[Work order]: Every line of the data below should be printed exactly.

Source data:
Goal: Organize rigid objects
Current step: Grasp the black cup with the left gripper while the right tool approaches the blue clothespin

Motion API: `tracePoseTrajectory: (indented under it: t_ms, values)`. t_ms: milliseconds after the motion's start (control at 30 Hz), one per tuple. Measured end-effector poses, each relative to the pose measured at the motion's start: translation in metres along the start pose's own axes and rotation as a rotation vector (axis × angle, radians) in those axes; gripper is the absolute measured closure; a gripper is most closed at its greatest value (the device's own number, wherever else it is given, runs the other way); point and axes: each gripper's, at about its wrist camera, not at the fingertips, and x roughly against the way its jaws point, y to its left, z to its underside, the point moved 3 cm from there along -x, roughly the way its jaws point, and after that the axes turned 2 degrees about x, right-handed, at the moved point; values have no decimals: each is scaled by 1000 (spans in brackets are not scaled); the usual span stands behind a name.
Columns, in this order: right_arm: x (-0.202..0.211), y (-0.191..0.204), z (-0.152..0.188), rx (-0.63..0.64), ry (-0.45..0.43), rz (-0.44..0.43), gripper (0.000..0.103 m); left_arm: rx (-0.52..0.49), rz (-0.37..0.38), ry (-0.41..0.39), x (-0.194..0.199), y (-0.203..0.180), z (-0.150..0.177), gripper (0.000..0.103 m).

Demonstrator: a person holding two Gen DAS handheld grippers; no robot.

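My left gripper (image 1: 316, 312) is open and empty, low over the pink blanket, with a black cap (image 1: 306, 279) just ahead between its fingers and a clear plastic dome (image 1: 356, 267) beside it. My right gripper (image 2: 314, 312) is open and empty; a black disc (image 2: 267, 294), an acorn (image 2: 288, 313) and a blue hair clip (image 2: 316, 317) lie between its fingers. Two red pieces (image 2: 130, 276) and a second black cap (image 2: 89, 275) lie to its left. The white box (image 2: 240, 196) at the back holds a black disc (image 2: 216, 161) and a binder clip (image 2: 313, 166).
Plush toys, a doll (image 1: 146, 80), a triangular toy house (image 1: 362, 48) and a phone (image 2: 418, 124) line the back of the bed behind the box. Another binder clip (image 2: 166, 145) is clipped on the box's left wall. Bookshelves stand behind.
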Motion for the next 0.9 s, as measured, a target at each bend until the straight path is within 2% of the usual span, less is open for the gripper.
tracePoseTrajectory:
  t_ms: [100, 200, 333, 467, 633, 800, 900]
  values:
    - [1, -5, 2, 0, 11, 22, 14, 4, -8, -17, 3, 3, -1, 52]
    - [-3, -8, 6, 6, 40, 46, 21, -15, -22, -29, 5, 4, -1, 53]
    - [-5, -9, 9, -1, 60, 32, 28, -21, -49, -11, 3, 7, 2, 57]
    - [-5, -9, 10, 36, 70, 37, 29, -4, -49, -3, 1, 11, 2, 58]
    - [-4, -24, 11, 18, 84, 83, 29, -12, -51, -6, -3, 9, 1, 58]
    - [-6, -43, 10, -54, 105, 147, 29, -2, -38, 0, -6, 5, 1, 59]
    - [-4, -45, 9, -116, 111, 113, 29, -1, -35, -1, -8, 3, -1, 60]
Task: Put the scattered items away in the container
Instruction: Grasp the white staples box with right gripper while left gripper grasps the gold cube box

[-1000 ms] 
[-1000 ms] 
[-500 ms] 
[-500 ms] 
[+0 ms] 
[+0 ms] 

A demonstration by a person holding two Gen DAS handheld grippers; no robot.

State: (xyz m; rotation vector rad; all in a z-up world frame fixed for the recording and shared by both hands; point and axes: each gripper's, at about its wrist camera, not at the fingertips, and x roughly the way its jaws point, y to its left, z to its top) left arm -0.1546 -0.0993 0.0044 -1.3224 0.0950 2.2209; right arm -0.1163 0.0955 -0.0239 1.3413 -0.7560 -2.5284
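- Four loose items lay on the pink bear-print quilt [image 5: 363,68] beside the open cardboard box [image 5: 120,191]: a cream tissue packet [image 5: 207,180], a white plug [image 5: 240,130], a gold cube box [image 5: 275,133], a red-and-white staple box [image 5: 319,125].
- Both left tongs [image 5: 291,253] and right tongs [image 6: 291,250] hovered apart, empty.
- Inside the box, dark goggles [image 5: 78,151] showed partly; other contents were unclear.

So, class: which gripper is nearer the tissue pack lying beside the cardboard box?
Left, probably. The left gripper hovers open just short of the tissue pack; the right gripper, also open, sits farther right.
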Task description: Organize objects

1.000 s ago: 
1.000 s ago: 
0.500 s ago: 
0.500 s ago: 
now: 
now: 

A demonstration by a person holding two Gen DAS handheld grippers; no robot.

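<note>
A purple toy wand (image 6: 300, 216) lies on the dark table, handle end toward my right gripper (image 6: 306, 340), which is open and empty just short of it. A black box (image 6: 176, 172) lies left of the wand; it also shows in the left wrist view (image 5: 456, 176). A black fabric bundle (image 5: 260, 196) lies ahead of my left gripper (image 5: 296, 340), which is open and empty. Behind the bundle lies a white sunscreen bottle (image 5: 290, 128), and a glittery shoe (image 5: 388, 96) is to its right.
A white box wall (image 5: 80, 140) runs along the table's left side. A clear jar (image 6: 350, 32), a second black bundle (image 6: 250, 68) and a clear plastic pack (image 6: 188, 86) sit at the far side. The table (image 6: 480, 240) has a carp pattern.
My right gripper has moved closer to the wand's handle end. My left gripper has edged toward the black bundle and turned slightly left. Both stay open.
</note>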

[Written response]:
Goal: Organize rigid objects
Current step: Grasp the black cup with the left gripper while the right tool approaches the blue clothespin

Motion API: `tracePoseTrajectory: (indented under it: t_ms, values)`. t_ms: milliseconds after the motion's start (control at 30 Hz), one per tuple. Measured end-effector poses, each relative to the pose measured at the motion's start: translation in metres along the start pose's own axes and rotation as a rotation vector (axis × angle, radians) in those axes; gripper is the absolute measured closure; a gripper is most closed at its greatest value (the device's own number, wherever else it is given, runs the other way); point and axes: each gripper's, at about its wrist camera, not at the fingertips, and x roughly against the way its jaws point, y to its left, z to its underside, the point moved 3 cm from there along -x, roughly the way its jaws point, and after that the axes turned 2 degrees about x, right-handed, at the moved point; values have no decimals: each is scaled by 1000 (spans in brackets are not scaled); the usual span stands behind a name.
Columns, in this order: right_arm: x (-0.202..0.211), y (-0.191..0.204), z (-0.152..0.188), rx (-0.63..0.64), ry (-0.45..0.43), rz (-0.44..0.43), gripper (0.000..0.103 m); left_arm: rx (-0.52..0.49), rz (-0.37..0.38), ry (-0.41..0.39), x (-0.194..0.199), y (-0.203..0.180), z (-0.150..0.177), gripper (0.000..0.103 m).

Demonstrator: a person holding two Gen DAS handheld grippers; no robot.

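My left gripper (image 1: 316, 312) is open and empty, low over the pink blanket, with a black cap (image 1: 306, 279) just ahead between its fingers and a clear plastic dome (image 1: 356, 267) beside it. My right gripper (image 2: 314, 312) is open and empty; a black disc (image 2: 267, 294), an acorn (image 2: 288, 313) and a blue hair clip (image 2: 316, 317) lie between its fingers. Two red pieces (image 2: 130, 276) and a second black cap (image 2: 89, 275) lie to its left. The white box (image 2: 240, 196) at the back holds a black disc (image 2: 216, 161) and a binder clip (image 2: 313, 166).
Plush toys, a doll (image 1: 146, 80), a triangular toy house (image 1: 362, 48) and a phone (image 2: 418, 124) line the back of the bed behind the box. Another binder clip (image 2: 166, 145) is clipped on the box's left wall. Bookshelves stand behind.
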Motion for the next 0.9 s, as measured, a target at each bend until the straight path is within 2% of the usual span, less is open for the gripper.
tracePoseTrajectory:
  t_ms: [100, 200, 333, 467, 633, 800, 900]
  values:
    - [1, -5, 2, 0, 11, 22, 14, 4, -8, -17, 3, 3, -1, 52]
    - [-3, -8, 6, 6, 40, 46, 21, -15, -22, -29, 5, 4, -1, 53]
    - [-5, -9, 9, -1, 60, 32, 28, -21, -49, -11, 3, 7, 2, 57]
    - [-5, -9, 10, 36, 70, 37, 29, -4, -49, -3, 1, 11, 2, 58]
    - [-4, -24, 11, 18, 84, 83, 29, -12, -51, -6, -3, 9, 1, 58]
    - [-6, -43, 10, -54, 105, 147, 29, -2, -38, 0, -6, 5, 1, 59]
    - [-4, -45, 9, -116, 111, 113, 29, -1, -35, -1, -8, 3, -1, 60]
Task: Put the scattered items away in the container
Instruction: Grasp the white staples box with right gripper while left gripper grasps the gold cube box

[-1000 ms] 
[-1000 ms] 
[-500 ms] 
[-500 ms] 
[+0 ms] 
[+0 ms] 

A demonstration by a person holding two Gen DAS handheld grippers; no robot.

State: (xyz m; rotation vector rad; all in a z-up world frame fixed for the recording and shared by both hands; point and axes: each gripper's, at about its wrist camera, not at the fingertips, and x roughly the way its jaws point, y to its left, z to its top) left arm -0.1546 -0.0993 0.0044 -1.3224 0.0950 2.2209; right arm -0.1163 0.0955 -0.0239 1.3413 -0.7560 -2.5284
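- Four loose items lay on the pink bear-print quilt [image 5: 363,68] beside the open cardboard box [image 5: 120,191]: a cream tissue packet [image 5: 207,180], a white plug [image 5: 240,130], a gold cube box [image 5: 275,133], a red-and-white staple box [image 5: 319,125].
- Both left tongs [image 5: 291,253] and right tongs [image 6: 291,250] hovered apart, empty.
- Inside the box, dark goggles [image 5: 78,151] showed partly; other contents were unclear.

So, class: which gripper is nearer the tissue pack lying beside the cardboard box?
Left, probably. The left gripper hovers open just short of the tissue pack; the right gripper, also open, sits farther right.
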Task description: Organize objects

1.000 s ago: 
1.000 s ago: 
0.500 s ago: 
0.500 s ago: 
now: 
now: 

A demonstration by a person holding two Gen DAS handheld grippers; no robot.

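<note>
A purple toy wand (image 6: 300, 216) lies on the dark table, handle end toward my right gripper (image 6: 306, 340), which is open and empty just short of it. A black box (image 6: 176, 172) lies left of the wand; it also shows in the left wrist view (image 5: 456, 176). A black fabric bundle (image 5: 260, 196) lies ahead of my left gripper (image 5: 296, 340), which is open and empty. Behind the bundle lies a white sunscreen bottle (image 5: 290, 128), and a glittery shoe (image 5: 388, 96) is to its right.
A white box wall (image 5: 80, 140) runs along the table's left side. A clear jar (image 6: 350, 32), a second black bundle (image 6: 250, 68) and a clear plastic pack (image 6: 188, 86) sit at the far side. The table (image 6: 480, 240) has a carp pattern.
My right gripper has moved closer to the wand's handle end. My left gripper has edged toward the black bundle and turned slightly left. Both stay open.
</note>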

The exercise was worked through completely.